Abstract

Experimental investigations are reported on mechanisms by which dislocation arrangements of Persistent Slip Bands (PSBs) respond to changes of the deformation temperature. Copper single crystals orientated for single slip were cyclically deformed well into saturation at 300 K at an applied resolved plastic shear-strain amplitude, \(\hat \gamma _{pl}\), such that the plastic strain became localized in PSBs. The spacings of the dislocation walls in these PSBs are about 1.4 μm. After the temperature had been lowered to 77 K, cyclic deformation was continued with unchanged \(\hat \gamma _{pl}\). A transformation of the dislocation pattern started. A certain fraction of the PSBs produced at 300 K finally showed a mean wall spacing of about 0.7 μm which is typical for PSBs formed at 77 K. The remaining PSBs did not finish the transformation and became obviously inactive.
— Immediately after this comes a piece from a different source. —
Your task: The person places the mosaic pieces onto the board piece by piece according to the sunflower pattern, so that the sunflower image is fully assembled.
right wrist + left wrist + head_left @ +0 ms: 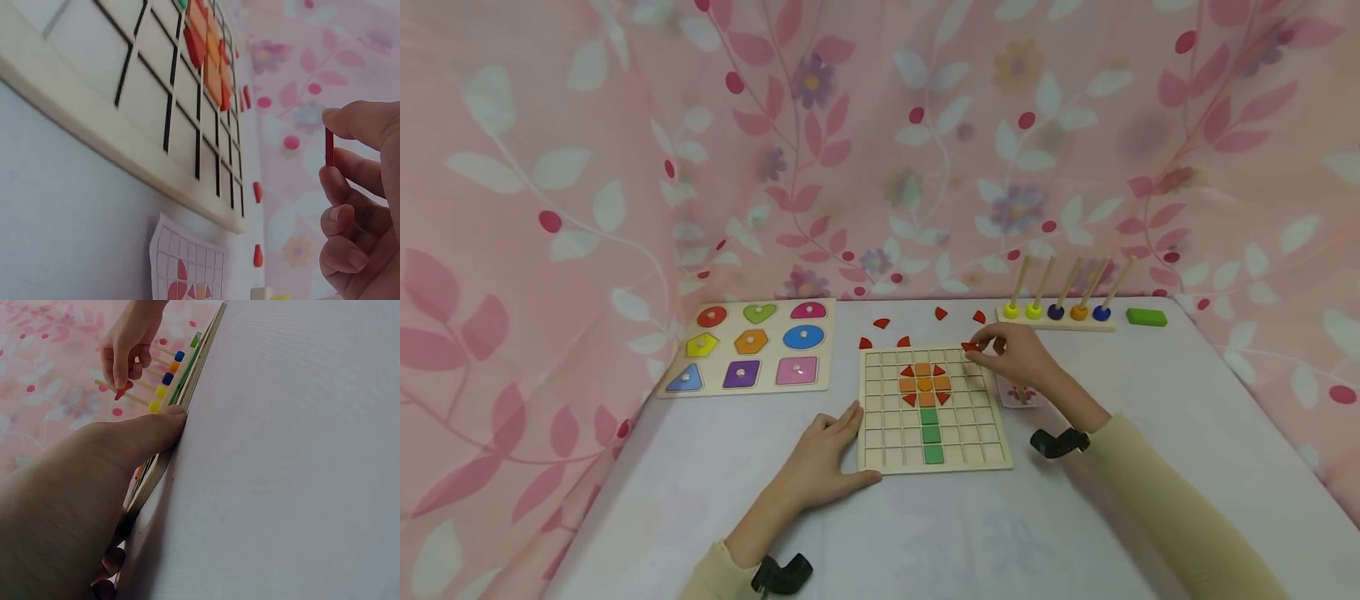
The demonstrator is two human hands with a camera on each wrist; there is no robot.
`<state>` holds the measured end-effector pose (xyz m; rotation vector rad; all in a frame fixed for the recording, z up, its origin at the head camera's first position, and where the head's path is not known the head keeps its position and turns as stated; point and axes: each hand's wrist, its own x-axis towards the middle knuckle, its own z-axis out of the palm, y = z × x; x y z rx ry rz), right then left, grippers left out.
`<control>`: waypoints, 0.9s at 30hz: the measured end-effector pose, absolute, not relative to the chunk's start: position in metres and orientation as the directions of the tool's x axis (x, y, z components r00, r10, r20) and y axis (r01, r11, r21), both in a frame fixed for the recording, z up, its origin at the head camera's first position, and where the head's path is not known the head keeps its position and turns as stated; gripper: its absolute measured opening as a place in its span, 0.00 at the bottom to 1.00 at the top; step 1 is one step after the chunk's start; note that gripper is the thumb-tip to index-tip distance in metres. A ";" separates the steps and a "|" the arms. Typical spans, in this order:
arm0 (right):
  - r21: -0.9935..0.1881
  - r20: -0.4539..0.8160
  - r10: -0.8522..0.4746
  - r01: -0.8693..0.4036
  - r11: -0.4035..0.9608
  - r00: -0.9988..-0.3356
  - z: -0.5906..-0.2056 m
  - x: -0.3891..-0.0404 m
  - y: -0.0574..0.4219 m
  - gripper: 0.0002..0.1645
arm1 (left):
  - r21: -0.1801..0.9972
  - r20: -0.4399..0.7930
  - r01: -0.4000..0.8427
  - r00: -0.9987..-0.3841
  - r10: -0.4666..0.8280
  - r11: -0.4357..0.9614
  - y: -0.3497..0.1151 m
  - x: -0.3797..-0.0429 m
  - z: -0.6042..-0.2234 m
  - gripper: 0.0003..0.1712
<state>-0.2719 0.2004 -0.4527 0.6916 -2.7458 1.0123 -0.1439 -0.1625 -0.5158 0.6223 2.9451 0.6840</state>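
Observation:
My right hand (1018, 357) pinches a red wedge-shaped piece (329, 147) between thumb and fingers, above the far right corner of a wooden grid board (891, 433). My left hand (822, 462) rests against the board's near left corner, fingers along the left side and thumb (165, 425) on the front edge. On the board, orange squares (922, 369) surround an orange round piece (925, 384), with red wedges (910, 401) at the diagonals. Green squares (931, 433) run below them in a column. Several loose red wedges (882, 323) lie beyond the board.
A shape puzzle board (775, 342) with knobbed pieces lies at the left. At the back right stands a peg rack (1037, 322) with coloured beads, beside a green block (1146, 317). A pattern card (1021, 396) lies right of the grid board, partly under the right forearm.

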 end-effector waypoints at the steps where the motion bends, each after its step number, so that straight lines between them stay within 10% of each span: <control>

In the state of cyclic saturation reattained at 77 K 50% of the PSBs, which had been formed at 300 K, show the dislocation pattern characteristic of 77 K. It is concluded that the amplitude of the resolved plastic shear strain localized in a PSB, \(\hat \gamma _{PSB}\), must be twice as large at 77 K as at 300 K. In an additional series of experiments crystals were cyclically deformed at constant temperatures of 430 K, 300 K, 190 K, and 77 K. In the temperature range covered by these experiments, the amplitude of the saturation flow stress, τS, appears to be proportional to the intrinsic amplitude of the PSBs, \(\hat \gamma _{PSB}\).